Weekly timed sprints are a very effective way to see whether athletes are performing at 95% or better of an athlete’s best.
If 95% of an athlete’s top speed is “high intensity” and fast enough to cause speed adaptations over time, then they’re performing well. One of the best ways to measure how fast an athlete is on average is to implement weekly timed sprints.
In this post, we look at how coaches can improve athletic performance in any sport with weekly timed sprints.
Advantages of weekly timed sprints
One of the core principles of sports science is to answer the question, “Are we actually doing what we say we’re doing?” When it comes to speed training, are your players actually hitting speeds that are fast enough to get faster? It’d be pretty tough to know, without a doubt, if you’re not timing the sprints.

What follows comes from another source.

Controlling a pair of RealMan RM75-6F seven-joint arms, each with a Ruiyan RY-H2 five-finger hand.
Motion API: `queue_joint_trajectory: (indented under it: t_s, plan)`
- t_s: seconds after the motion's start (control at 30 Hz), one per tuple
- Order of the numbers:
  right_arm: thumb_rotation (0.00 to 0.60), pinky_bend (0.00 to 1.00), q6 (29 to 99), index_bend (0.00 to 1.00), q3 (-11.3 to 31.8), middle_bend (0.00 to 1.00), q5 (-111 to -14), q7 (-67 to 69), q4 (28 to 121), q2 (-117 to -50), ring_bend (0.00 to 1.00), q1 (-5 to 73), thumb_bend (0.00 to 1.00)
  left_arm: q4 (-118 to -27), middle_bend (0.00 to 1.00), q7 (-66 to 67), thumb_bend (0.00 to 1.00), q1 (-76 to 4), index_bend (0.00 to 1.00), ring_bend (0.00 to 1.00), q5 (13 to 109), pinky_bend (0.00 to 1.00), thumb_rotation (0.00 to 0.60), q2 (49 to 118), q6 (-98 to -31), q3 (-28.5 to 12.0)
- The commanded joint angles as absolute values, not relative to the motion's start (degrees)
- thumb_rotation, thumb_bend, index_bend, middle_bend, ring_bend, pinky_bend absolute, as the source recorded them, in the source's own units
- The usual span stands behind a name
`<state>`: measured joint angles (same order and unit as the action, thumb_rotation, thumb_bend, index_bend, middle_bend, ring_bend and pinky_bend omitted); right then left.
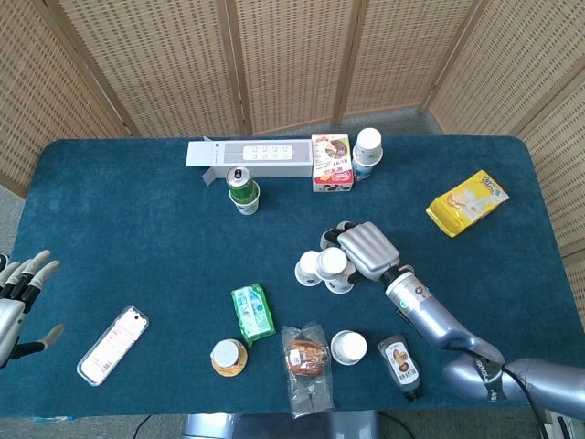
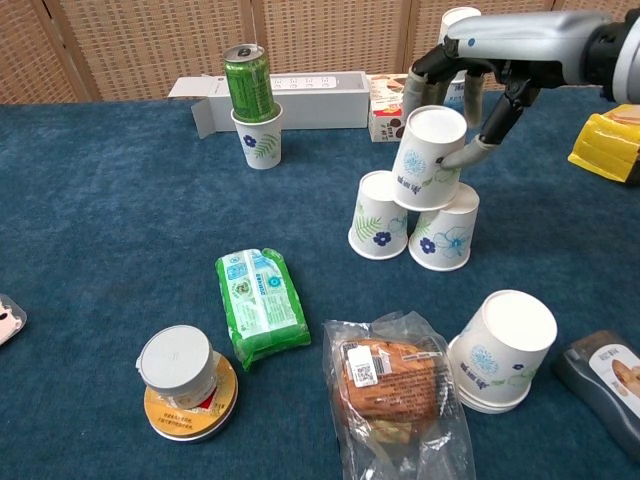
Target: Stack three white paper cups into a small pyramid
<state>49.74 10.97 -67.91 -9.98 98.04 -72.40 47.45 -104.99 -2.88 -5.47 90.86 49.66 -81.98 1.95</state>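
Two white floral paper cups stand upside down side by side, the left cup [image 2: 378,216] and the right cup [image 2: 444,232]. A third cup [image 2: 428,158] sits tilted on top of them, bridging both. My right hand [image 2: 478,88] reaches over from the right and holds this top cup, one fingertip [image 2: 468,154] pressed to its right side and other fingers behind its upper edge. From the head view the right hand [image 1: 367,248] covers part of the cup group [image 1: 324,270]. My left hand [image 1: 22,294] hangs open off the table's left edge.
A stack of spare cups [image 2: 502,346] stands near the front right, beside a dark sauce bottle [image 2: 606,386]. A bagged bun [image 2: 390,388], a green packet [image 2: 259,304] and a lidded tin [image 2: 182,380] lie in front. A green can in a cup [image 2: 254,102], a white box [image 2: 300,96] and a yellow bag [image 2: 606,142] sit behind.
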Motion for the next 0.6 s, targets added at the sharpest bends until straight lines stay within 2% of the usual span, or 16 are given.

Timing sprints means that if an athlete is below 95% on their first sprint, it’s usually because of a too-relaxed effort or a too-relaxed warmup. Coaches timing sprints means that they always know what’s going on with their athletes regardless of whether it’s positive, negative, or neutral.
Additionally, coaches can quickly identify the training residual for speed (how long speed lasts after not being trained) as 5 days and a weekend, or basically a week. When coaches are in-season and are programming Flying 10s once a week and want to make sure athletes don’t lose their speed, how do you know they’re sprinting fast enough to keep their speed?

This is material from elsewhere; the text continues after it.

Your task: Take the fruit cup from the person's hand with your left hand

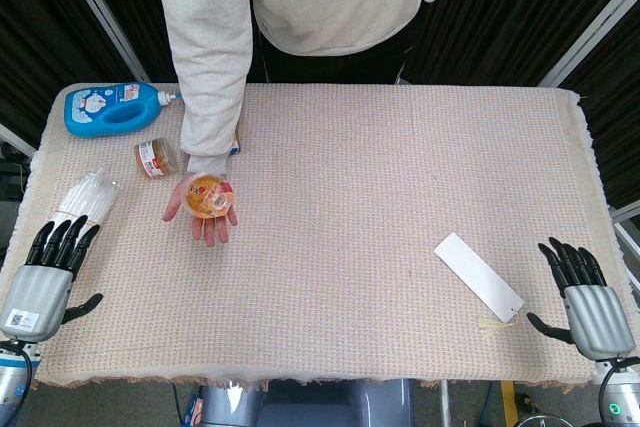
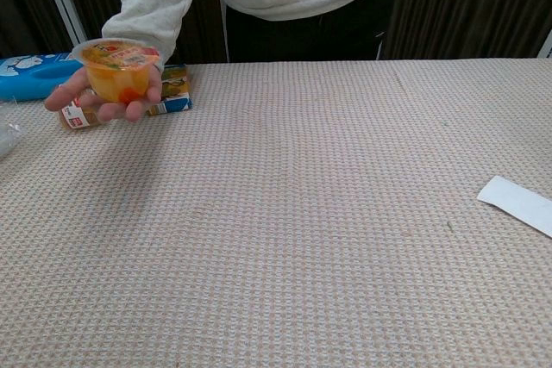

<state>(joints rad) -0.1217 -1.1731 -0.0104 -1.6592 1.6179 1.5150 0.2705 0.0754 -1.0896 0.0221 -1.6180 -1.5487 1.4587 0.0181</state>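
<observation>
The fruit cup (image 1: 210, 197) (image 2: 116, 69) is a clear cup of orange fruit with a printed lid. It sits upright in the person's hand (image 1: 200, 211) (image 2: 97, 97), held out above the table's left side. My left hand (image 1: 48, 275) rests at the front left corner, fingers apart and empty, well short of the cup. My right hand (image 1: 582, 294) lies at the front right corner, also open and empty. Neither of my hands shows in the chest view.
A blue detergent bottle (image 1: 113, 108) lies at the back left, a small jar (image 1: 156, 157) beside it, a small box (image 2: 171, 92) behind the person's hand. A clear plastic bundle (image 1: 88, 195) sits near my left hand. A white card (image 1: 479, 275) lies front right.
</observation>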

Because the last thing a coach, especially performance coaches, is to assume the speeds are being met when they actually aren’t. There’s a risk that athlete speed levels detrain, and then this makes itself known on the field a week or two later. This is especially true after a break. Although athletes’ bodies might feel refreshed after a break, their nervous systems were not primed and consequently not ready to sprint at very high speeds.
Failing to time weekly sprints is like jumping in a car but not looking at how fast you’re going for the whole journey and turning off the map, as you’ll never know how far you’ve got to go.
Timing Sprints Ensures a Consistent Readiness Tracker
Sprinting faster is a primary objective and key performance indicator. For coaches, if your athletes can outsprint the other team, then you’ve got an advantage. The more specific the readiness check-in is to the sport and training objective, the more significant it is and the more impact it will have in adjusting along the way.
Although athletes will always feel differently on different days—training is hard, traveling for competitive games and competitions is tiring, and practices are fatiguing—athletes should be able to hit the +95% threshold for sprints consistently.
Most coaches consider anything below 95% consistently (e.g., 9 out of 10 training sessions) to be a red flag and worth having a conversation with an athlete about how to improve performance.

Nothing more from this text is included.